_What you will do_: Where a picture shows up in the listing below, omit it and output the rest exactly.
(Available data begins)
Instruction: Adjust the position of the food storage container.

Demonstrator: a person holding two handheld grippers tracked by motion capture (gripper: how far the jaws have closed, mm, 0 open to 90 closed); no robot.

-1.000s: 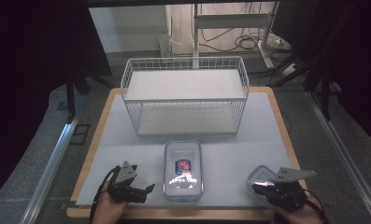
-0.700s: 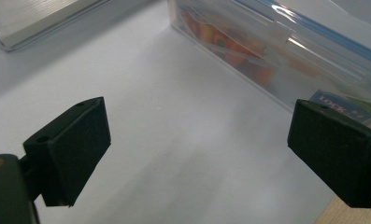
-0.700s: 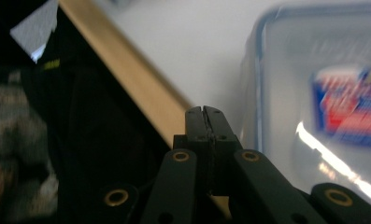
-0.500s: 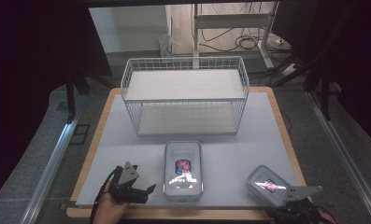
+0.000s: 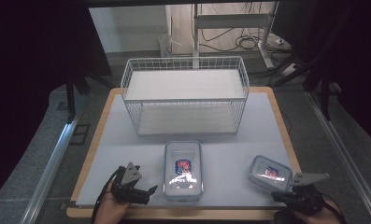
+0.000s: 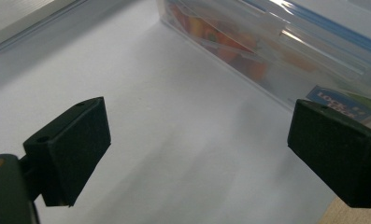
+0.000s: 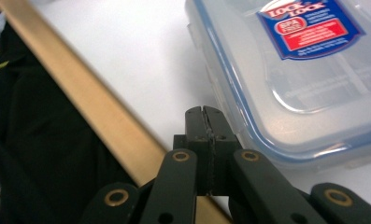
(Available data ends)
_Task solution_:
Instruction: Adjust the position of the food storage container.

Demonstrator: a person holding two handheld grippers tracked by motion capture (gripper: how far the jaws have closed, mm, 0 open to 90 closed); no robot.

-1.000s: 
-0.700s: 
-0.700s: 
-0.500s: 
+0.000s: 
+0.000s: 
+0.000s: 

What the exercise required is now complete.